Return the entries in their entirety, precisely as given.
● ● ● ● ●
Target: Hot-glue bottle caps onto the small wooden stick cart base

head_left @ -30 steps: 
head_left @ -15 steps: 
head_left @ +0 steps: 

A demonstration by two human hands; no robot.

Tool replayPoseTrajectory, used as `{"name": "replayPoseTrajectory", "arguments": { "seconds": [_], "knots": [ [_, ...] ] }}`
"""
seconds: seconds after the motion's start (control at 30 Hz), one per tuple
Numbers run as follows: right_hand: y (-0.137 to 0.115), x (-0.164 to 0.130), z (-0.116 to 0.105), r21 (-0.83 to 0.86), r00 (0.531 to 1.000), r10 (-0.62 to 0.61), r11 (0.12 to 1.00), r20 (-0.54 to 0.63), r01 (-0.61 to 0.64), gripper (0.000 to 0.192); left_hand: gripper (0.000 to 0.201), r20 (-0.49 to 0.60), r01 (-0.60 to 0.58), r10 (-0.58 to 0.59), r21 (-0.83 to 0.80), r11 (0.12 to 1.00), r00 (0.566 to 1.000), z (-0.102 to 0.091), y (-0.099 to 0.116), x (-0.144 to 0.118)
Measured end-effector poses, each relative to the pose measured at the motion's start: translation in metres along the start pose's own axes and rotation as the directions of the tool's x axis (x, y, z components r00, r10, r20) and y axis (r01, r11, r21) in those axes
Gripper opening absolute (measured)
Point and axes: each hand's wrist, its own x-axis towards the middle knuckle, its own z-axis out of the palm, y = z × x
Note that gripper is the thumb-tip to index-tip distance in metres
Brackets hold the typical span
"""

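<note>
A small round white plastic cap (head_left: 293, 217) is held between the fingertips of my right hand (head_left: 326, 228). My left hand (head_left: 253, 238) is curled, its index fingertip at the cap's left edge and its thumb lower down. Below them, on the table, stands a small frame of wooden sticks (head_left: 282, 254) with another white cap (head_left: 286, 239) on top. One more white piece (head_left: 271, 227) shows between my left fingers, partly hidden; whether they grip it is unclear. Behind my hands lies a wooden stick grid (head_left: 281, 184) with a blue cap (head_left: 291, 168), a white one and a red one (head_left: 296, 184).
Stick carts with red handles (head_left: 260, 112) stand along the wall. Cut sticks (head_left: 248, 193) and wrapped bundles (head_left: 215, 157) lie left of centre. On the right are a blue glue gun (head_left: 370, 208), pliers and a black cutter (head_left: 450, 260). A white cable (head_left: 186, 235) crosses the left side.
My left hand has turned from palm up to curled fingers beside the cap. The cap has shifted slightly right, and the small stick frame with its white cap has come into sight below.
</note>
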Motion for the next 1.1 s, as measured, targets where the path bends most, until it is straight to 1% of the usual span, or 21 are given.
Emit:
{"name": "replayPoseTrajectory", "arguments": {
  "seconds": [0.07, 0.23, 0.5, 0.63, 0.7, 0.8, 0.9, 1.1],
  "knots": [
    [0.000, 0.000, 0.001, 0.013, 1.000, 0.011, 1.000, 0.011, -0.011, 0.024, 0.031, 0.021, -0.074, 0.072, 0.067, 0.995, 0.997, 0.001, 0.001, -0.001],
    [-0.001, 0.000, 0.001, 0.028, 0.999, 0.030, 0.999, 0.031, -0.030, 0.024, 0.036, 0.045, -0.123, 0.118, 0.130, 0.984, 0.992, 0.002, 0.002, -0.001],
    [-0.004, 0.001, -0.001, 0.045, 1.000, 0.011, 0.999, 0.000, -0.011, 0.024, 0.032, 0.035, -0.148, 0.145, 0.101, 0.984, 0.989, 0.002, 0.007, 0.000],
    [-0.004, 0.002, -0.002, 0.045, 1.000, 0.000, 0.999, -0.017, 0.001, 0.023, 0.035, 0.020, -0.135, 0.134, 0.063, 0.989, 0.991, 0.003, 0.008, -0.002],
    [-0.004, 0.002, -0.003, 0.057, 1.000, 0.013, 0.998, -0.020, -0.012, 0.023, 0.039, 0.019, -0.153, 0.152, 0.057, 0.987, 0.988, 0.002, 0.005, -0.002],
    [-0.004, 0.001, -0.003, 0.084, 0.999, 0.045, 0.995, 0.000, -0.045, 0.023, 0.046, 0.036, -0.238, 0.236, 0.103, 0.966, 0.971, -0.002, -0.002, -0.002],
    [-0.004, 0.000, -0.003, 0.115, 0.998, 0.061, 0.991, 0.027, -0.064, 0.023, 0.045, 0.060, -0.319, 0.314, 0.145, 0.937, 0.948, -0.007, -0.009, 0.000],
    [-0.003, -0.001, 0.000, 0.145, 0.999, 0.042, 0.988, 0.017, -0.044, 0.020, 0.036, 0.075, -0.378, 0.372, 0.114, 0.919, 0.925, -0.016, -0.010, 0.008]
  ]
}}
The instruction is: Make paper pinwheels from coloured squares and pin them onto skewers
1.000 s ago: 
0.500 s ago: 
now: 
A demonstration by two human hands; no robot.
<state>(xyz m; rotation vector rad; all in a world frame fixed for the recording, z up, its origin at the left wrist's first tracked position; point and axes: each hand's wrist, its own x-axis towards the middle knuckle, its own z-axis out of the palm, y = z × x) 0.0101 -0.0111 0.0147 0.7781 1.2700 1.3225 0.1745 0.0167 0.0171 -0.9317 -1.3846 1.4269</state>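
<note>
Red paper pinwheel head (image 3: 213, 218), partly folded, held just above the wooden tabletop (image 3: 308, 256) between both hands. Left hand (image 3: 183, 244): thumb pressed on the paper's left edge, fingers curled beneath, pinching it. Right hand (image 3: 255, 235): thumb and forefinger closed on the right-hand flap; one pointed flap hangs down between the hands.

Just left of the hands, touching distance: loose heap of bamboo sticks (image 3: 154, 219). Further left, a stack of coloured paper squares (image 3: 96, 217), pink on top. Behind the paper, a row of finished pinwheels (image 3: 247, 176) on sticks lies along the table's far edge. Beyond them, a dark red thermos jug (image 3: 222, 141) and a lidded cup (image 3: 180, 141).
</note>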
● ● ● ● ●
§ Finished task:
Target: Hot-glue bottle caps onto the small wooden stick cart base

head_left @ -30 steps: 
head_left @ -15 steps: 
head_left @ +0 steps: 

A demonstration by two human hands; no robot.

Tool replayPoseTrajectory, used as `{"name": "replayPoseTrajectory", "arguments": { "seconds": [_], "knots": [ [_, ...] ] }}`
"""
seconds: seconds after the motion's start (control at 30 Hz), one per tuple
Numbers run as follows: right_hand: y (-0.137 to 0.115), x (-0.164 to 0.130), z (-0.116 to 0.105), r21 (-0.83 to 0.86), r00 (0.531 to 1.000), r10 (-0.62 to 0.61), r11 (0.12 to 1.00), r20 (-0.54 to 0.63), r01 (-0.61 to 0.64), gripper (0.000 to 0.192); left_hand: gripper (0.000 to 0.201), r20 (-0.49 to 0.60), r01 (-0.60 to 0.58), r10 (-0.58 to 0.59), r21 (-0.83 to 0.80), r11 (0.12 to 1.00), r00 (0.566 to 1.000), z (-0.102 to 0.091), y (-0.099 to 0.116), x (-0.144 to 0.118)
Measured end-effector poses, each relative to the pose measured at the motion's start: translation in metres along the start pose's own axes and rotation as the directions of the tool's x axis (x, y, z components r00, r10, r20) and y axis (r01, r11, r21) in those axes
Gripper opening absolute (measured)
Point and axes: each hand's wrist, its own x-axis towards the middle knuckle, its own z-axis out of the palm, y = z × x
Note that gripper is the thumb-tip to index-tip distance in metres
Brackets hold the typical span
"""

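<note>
A small round white plastic cap (head_left: 293, 217) is held between the fingertips of my right hand (head_left: 326, 228). My left hand (head_left: 253, 238) is curled, its index fingertip at the cap's left edge and its thumb lower down. Below them, on the table, stands a small frame of wooden sticks (head_left: 282, 254) with another white cap (head_left: 286, 239) on top. One more white piece (head_left: 271, 227) shows between my left fingers, partly hidden; whether they grip it is unclear. Behind my hands lies a wooden stick grid (head_left: 281, 184) with a blue cap (head_left: 291, 168), a white one and a red one (head_left: 296, 184).
Stick carts with red handles (head_left: 260, 112) stand along the wall. Cut sticks (head_left: 248, 193) and wrapped bundles (head_left: 215, 157) lie left of centre. On the right are a blue glue gun (head_left: 370, 208), pliers and a black cutter (head_left: 450, 260). A white cable (head_left: 186, 235) crosses the left side.
My left hand has turned from palm up to curled fingers beside the cap. The cap has shifted slightly right, and the small stick frame with its white cap has come into sight below.
</note>
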Motion for the next 1.1 s, as measured, targets where the path bends most, until it is straight to 1% of the usual span, or 21 are given.
Emit:
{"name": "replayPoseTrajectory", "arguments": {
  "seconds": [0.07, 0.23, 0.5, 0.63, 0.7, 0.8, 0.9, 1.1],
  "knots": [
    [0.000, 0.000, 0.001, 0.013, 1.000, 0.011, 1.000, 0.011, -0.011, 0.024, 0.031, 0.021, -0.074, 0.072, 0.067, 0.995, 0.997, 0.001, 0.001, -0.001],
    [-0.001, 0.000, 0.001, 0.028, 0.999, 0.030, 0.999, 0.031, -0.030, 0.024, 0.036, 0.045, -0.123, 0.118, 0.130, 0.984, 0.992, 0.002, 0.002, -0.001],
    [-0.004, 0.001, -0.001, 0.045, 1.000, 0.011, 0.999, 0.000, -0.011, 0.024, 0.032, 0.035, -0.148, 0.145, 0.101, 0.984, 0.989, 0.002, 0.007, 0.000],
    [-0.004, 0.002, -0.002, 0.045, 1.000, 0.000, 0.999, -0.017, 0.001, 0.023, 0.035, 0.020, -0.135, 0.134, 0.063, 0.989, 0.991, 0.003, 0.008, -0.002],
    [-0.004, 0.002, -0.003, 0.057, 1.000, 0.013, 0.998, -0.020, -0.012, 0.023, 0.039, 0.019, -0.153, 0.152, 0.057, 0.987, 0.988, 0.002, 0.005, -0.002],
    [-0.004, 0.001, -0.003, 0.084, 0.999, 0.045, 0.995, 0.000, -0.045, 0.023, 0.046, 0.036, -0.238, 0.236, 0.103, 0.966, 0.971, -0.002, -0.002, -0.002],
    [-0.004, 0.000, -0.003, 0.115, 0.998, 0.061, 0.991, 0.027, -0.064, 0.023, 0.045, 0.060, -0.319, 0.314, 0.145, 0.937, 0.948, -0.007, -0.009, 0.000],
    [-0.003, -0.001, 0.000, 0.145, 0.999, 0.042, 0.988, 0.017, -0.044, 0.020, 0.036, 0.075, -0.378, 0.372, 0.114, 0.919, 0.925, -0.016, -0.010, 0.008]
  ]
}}
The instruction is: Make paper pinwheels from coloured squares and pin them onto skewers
1.000 s ago: 
0.500 s ago: 
now: 
A demonstration by two human hands; no robot.
<state>(xyz m; rotation vector rad; all in a world frame fixed for the recording, z up, its origin at the left wrist's first tracked position; point and axes: each hand's wrist, its own x-axis towards the middle knuckle, its own z-axis out of the palm, y = z × x) 0.0101 -0.0111 0.0147 0.7781 1.2700 1.3225 0.1745 0.0167 0.0171 -0.9317 -1.3846 1.4269</state>
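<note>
Red paper pinwheel head (image 3: 213, 218), partly folded, held just above the wooden tabletop (image 3: 308, 256) between both hands. Left hand (image 3: 183, 244): thumb pressed on the paper's left edge, fingers curled beneath, pinching it. Right hand (image 3: 255, 235): thumb and forefinger closed on the right-hand flap; one pointed flap hangs down between the hands.

Just left of the hands, touching distance: loose heap of bamboo sticks (image 3: 154, 219). Further left, a stack of coloured paper squares (image 3: 96, 217), pink on top. Behind the paper, a row of finished pinwheels (image 3: 247, 176) on sticks lies along the table's far edge. Beyond them, a dark red thermos jug (image 3: 222, 141) and a lidded cup (image 3: 180, 141).
</note>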

There's nothing else to the answer.